São frequentes também as reclamações dos movimentos sociais alegando o subdimensionamento das favelas. Os questionamentos acerca da metodologia de coleta e da posterior análise ocorrem há várias décadas no Brasil, seja por pesquisadores, seja por movimentos populares, conforme demonstram os estudos de Pasternak (2001; 2016). Em suma, é possível que o processo de coleta censitário leve a distorções da realidade, o que tem sido observado. Percebe-se que tanto o conceito quanto o processo de coleta de dados incorporam problemas que tornam o resultado censitário sujeito a críticas. Apesar disto, não é possível desconsiderar a importância do instrumento.

No caso do Poço da Draga, a disparidade ocorre ao se analisar dados da esfera estadual (Secretaria de Infraestrutura – SEINFRA), da esfera municipal (Secretaria de Infraestrutura – SEINF, 2001 e Fundação Habitacional de Fortaleza – Habitafor, 2013) e federal, o Censo do IBGE, 2010. Esse fato foi notado por alguns moradores do movimento ProPoço, o que gerou insatisfação e vontade de demonstrar a real face da localidade, contrapondo-se a estes instrumentos oficiais.

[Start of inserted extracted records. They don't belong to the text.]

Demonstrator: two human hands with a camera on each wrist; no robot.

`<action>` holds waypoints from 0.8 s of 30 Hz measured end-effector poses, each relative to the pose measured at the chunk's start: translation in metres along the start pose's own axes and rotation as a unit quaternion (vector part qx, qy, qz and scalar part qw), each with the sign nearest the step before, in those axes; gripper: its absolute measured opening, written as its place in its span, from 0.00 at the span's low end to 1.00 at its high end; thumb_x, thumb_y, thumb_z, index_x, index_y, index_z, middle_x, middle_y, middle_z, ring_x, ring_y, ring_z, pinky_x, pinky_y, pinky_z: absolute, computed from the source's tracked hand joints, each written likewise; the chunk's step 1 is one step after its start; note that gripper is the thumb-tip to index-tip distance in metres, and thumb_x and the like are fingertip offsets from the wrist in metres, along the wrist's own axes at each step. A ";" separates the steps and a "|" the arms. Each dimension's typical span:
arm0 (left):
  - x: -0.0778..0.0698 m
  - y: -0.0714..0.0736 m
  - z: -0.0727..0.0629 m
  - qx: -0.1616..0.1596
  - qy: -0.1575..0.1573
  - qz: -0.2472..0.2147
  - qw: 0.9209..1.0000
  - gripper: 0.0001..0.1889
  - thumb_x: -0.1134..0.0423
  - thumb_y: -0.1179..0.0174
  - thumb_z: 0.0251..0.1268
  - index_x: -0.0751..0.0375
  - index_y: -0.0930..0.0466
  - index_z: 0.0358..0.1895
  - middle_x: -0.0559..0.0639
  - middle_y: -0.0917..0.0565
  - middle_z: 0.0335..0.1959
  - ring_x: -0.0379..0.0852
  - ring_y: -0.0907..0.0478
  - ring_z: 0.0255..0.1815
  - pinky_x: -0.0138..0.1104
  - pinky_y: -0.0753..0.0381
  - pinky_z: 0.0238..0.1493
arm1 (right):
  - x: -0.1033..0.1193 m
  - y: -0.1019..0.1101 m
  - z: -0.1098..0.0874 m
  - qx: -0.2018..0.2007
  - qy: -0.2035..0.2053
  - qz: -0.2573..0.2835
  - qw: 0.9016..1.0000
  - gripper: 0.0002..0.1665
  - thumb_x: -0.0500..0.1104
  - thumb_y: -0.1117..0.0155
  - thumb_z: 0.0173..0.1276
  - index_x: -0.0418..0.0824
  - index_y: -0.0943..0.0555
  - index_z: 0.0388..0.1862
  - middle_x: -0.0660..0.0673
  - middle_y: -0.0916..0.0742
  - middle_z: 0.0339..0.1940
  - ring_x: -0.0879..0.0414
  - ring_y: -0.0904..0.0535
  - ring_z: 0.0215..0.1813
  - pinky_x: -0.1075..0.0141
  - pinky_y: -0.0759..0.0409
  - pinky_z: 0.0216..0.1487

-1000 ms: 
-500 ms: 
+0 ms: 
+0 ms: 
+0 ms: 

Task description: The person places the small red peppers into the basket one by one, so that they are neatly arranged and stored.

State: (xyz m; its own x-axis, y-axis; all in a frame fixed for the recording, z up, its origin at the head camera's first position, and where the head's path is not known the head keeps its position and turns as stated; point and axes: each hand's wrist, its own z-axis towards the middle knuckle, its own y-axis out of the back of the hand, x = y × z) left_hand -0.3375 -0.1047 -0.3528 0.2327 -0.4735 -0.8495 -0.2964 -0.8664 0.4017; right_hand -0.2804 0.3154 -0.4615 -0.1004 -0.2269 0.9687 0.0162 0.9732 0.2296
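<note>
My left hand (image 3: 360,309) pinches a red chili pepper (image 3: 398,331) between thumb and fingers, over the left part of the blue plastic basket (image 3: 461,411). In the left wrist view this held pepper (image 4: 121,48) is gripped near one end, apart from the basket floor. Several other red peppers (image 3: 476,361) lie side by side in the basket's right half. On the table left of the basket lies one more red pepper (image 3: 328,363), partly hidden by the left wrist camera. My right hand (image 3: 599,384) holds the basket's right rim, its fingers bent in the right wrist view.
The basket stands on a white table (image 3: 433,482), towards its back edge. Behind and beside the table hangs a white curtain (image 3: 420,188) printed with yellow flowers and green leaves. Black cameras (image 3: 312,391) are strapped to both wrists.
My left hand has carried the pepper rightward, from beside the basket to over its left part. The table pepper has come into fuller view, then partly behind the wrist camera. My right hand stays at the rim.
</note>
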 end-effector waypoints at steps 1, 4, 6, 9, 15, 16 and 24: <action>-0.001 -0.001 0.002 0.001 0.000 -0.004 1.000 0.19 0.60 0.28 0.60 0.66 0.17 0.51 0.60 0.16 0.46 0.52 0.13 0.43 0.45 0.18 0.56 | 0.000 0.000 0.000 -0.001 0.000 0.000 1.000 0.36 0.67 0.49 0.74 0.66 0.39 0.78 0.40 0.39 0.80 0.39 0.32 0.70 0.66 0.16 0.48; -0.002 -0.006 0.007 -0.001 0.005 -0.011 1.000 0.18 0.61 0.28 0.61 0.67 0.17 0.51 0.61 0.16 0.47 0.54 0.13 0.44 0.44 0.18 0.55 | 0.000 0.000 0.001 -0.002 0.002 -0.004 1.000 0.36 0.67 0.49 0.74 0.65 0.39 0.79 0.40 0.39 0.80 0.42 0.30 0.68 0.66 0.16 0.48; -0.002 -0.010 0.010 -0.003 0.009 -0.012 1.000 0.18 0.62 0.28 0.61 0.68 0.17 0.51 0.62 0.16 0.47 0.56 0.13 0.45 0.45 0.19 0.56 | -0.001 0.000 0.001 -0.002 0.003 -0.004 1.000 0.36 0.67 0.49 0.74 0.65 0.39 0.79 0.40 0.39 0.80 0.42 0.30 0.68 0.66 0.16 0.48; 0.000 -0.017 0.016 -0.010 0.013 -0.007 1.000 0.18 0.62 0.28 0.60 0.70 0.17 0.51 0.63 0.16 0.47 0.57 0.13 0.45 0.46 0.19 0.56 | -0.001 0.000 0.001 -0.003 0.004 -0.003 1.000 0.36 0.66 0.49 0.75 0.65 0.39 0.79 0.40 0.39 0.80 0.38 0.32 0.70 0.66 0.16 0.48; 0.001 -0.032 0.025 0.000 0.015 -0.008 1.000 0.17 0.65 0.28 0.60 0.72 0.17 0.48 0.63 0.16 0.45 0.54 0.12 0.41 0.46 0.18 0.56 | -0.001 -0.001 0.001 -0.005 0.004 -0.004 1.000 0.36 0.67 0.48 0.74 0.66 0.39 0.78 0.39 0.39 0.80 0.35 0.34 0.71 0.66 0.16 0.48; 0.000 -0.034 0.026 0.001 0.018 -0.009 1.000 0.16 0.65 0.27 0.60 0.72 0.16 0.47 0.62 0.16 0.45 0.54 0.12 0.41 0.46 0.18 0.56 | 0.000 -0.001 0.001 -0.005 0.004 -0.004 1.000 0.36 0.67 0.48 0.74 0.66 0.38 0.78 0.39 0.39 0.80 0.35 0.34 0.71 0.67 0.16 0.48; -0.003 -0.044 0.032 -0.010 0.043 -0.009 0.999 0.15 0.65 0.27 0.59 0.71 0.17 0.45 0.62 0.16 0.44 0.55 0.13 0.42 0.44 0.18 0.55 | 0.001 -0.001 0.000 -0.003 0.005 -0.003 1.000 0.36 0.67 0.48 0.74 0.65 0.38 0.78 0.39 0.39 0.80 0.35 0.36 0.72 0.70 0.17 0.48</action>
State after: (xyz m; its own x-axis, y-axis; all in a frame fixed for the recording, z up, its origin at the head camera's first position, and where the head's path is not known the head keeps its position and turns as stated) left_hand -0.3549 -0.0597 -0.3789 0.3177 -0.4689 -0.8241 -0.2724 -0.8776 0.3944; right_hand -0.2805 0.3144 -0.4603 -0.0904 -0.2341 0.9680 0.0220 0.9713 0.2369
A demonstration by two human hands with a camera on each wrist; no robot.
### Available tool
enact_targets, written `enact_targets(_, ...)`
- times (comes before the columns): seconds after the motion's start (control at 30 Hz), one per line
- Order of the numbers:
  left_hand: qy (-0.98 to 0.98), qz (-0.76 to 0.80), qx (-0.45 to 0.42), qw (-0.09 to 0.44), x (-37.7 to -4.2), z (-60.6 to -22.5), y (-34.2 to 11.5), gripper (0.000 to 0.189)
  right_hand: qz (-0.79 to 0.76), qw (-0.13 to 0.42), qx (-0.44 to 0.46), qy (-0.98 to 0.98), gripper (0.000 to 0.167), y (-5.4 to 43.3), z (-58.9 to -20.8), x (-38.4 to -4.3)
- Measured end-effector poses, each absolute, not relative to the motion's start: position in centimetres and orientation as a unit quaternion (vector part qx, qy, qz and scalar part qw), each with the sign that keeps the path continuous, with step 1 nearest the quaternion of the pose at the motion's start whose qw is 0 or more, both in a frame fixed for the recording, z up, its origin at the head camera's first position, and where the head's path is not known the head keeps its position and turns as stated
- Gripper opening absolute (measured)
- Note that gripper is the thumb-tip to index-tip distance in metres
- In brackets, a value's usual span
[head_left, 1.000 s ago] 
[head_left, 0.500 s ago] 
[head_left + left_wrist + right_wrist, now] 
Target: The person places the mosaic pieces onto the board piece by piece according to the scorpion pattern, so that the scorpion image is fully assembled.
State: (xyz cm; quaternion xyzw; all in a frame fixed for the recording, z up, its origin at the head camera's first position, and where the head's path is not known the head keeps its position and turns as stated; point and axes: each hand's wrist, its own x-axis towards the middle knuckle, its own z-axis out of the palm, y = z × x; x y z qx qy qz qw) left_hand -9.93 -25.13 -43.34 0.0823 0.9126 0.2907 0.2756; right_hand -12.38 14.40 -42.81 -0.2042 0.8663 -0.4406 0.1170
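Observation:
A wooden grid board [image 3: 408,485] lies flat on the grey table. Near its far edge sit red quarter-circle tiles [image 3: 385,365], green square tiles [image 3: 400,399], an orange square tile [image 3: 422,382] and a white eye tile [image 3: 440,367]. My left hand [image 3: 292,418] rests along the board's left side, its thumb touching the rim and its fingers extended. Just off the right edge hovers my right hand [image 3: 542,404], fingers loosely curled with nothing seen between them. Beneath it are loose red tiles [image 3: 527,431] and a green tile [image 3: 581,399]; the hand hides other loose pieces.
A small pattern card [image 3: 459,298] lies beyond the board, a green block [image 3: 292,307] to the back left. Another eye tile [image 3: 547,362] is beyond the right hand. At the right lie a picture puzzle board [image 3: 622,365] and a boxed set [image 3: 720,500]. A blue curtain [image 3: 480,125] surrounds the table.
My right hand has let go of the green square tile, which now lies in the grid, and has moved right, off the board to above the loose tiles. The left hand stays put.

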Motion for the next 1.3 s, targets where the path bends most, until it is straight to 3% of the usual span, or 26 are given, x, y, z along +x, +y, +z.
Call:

Além dos censos gerais, englobando a mais vasta gama de informações (como o censo do IBGE), podem ser realizados instrumentos específicos como os censos de favelas. No Brasil, os estados de São Paulo e Rio de Janeiro foram pioneiros nessa atividade desde o início da década de 1980, na busca por compreender a dimensão e as características dessa forma diferenciada de ocupação urbana, que em alguns municípios chega a abrigar parcelas significativas da população como 20%. Neste sentido, em São Paulo, um grande levantamento foi realizado em 1987 e posteriormente a Universidade de São Paulo (USP) em 1993 detectou que 19% dos residentes em São Paulo moravam em favelas (MARQUES et al., 2003).

Já no Rio de Janeiro, em 1982 a prefeitura realizou um grande levantamento chamado Cadastro de Favelas, que a partir de 1990 passou a ser muito aprimorado, sendo nomeado Sistema de Assentamentos de Baixa Renda (SABREN). Por esse sistema, em 2008 foram catalogadas 1.020 favelas cariocas, o que não coincidia com os dados apurados pelo IBGE nos períodos correspondentes (CAVALLIERI, 2009). É provável que essa disparidade estatística tenha a ver com as dificuldades metodológicas ora apontadas.